In case of the generator, gaseous hydrogen is introduced into the vacuum-sealed heat-exchanger system and enters the coils and bonds with the metal shavings there, sort of like a sponge absorbing water, according to Thorn.

When the system is heated, say by solar-heated water or natural gas, the hydrogen molecules are released through a turbine, which powers whatever device it’s hooked to. The hydrogen molecules then return to a cool set of coils before feeding again into the original heat exchanger. This cycle would happen 60 times per second, he said.

Thorn believes his generator could run in homes but also in industrial settings like natural gas pumping stations where it would get its heat from the waste heat of the pumping engines.

“They basically get to unplug off the grid,” he said.

Ergenics has begun work on a $2 million Department of Energy grant to develop the generator while waiting to see if a move to Charleston will work out.

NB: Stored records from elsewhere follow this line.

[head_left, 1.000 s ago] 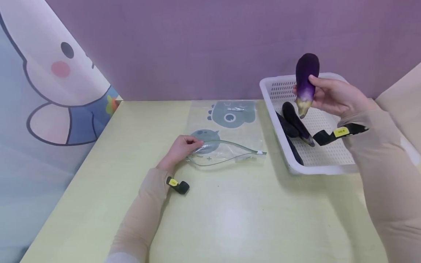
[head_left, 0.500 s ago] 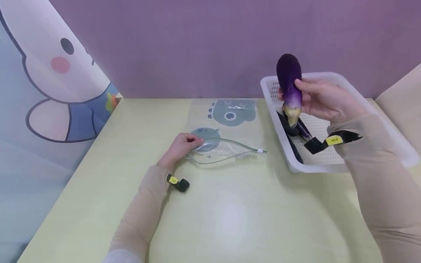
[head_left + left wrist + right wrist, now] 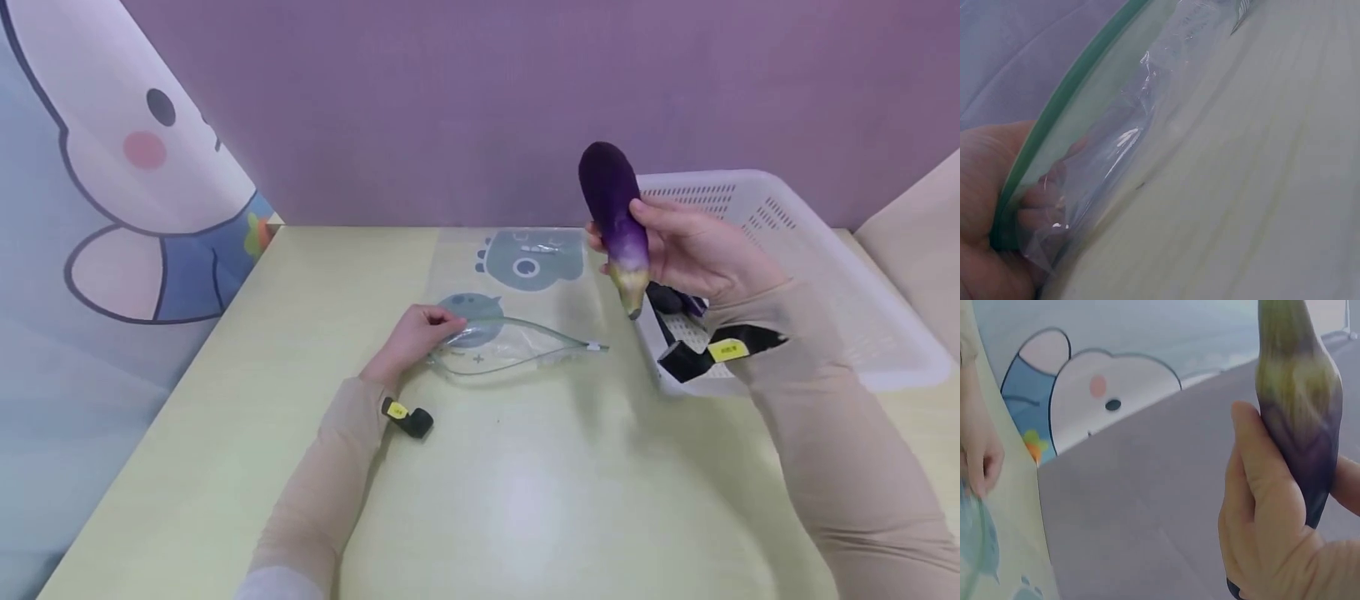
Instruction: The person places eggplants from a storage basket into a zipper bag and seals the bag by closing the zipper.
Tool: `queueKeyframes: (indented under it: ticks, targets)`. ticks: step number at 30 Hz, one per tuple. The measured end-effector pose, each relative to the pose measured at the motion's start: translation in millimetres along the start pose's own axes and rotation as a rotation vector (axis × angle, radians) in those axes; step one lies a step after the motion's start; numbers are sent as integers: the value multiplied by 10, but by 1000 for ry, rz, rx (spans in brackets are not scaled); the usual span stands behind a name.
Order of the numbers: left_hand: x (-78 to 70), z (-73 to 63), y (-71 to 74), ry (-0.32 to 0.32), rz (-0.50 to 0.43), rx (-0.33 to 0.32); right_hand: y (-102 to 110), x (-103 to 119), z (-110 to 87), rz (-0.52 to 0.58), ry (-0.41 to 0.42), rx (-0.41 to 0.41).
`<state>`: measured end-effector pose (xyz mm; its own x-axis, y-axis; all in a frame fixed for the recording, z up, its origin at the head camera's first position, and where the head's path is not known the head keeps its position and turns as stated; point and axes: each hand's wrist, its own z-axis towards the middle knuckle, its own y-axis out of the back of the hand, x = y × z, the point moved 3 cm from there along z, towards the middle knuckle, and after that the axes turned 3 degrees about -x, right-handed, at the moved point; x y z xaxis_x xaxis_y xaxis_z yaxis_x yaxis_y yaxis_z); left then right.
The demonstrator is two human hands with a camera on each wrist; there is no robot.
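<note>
My right hand (image 3: 690, 246) grips a purple eggplant (image 3: 611, 196) in the air, its pale stem end pointing down, near the left rim of the white basket. The right wrist view shows the fingers and thumb wrapped round the eggplant (image 3: 1300, 406). My left hand (image 3: 420, 337) pinches the left end of the mouth of a clear zip bag (image 3: 525, 333) lying on the table. The bag's mouth gapes between its two green strips, with a white slider at the right end. In the left wrist view, fingers show through the bag's plastic (image 3: 1110, 150).
The white plastic basket (image 3: 877, 317) stands at the right of the table (image 3: 525, 492). Dark eggplants (image 3: 663, 297) lie in it, partly hidden by my right hand and sleeve. A purple wall (image 3: 420, 108) rises behind; a cartoon curtain (image 3: 97, 250) hangs at the left.
My right hand has carried the eggplant left and slightly down, from over the basket to its left rim, beside the bag. My left hand has stayed at the bag's mouth.
</note>
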<state>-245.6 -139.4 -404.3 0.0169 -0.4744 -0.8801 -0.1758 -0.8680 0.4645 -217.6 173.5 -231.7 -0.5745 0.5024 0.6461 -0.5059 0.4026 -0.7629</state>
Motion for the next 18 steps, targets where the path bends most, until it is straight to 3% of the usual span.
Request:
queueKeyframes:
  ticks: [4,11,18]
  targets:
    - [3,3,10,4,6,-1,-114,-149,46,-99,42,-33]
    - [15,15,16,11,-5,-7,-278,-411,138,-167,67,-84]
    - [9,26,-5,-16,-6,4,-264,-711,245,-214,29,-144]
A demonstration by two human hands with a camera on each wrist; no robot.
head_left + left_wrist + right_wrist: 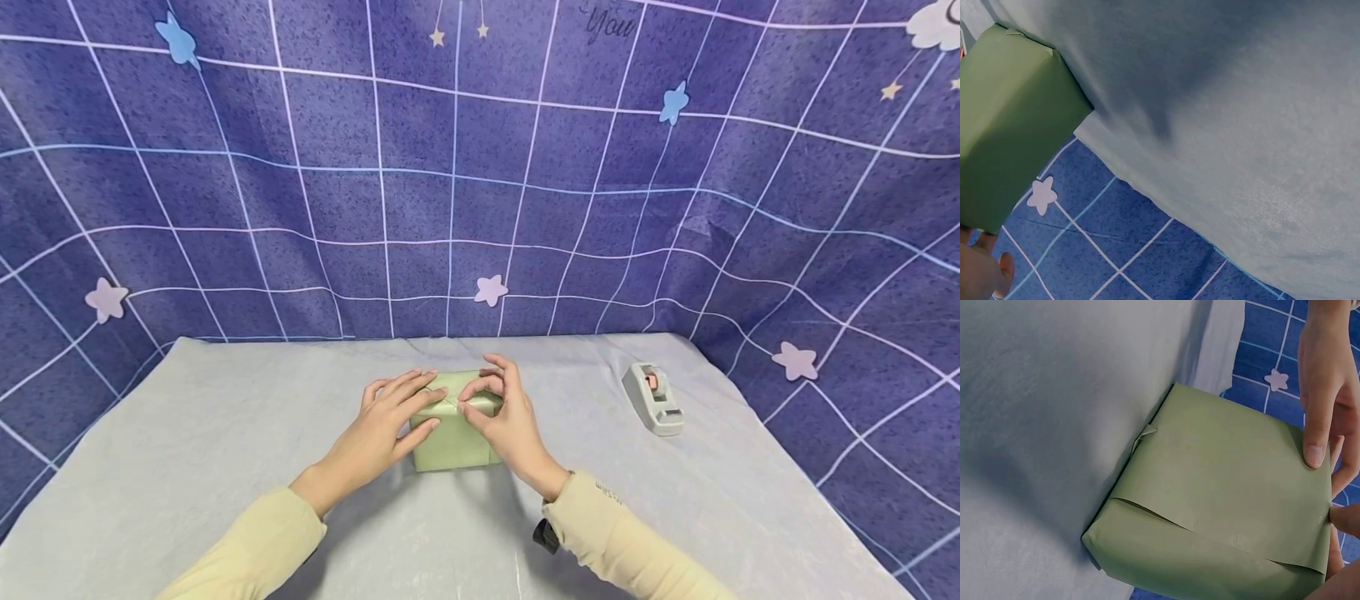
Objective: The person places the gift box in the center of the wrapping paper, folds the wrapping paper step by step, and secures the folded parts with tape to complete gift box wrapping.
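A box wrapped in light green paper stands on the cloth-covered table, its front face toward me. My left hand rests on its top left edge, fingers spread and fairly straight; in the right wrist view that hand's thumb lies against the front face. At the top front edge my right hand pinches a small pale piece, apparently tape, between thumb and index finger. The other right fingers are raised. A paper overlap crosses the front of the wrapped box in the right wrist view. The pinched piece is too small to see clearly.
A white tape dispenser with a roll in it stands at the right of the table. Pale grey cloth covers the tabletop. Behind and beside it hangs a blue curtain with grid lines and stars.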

“That’s where they want to be,” Thorn said. Moving the lab here would bring an estimated 30 jobs in addition to the six transplants. As for the manufacturing plant, “my goal would be to have a couple hundred jobs in less than two years,” he said.

In the meantime, Thorn, his co-founder and a couple of small investors have been funding Hy-Stor’s business development activities.

“We should’ve been funded six months ago,” he said. “It’s a very difficult capital market right now.”

There’s hope, however. Last month, Hy-Stor signed a $10 million deal with Austin, Texas-based Builder Power to distribute some 1.3 million Hy-Stor “Tri-Generation Home Energy Systems,” which would include the hydride air compressors and batteries.

The S.C. Research Authority accepted Hy-Stor as an S.C. Launch company about a month ago, and Thorn hopes that will lend his project credibility and lead to more investment contacts. And he’s got a meeting with the Ted Turner Foundation later this month in Atlanta.

“Everything is in place,” Thorn said. “There is no ramp-up time once the money comes. We could be in business tomorrow literally.”

And then it’s off to the races, according to Thorn. “Once we get that, we will never look for another dollar.”

Until then, he’s looking for 12.5 million of them.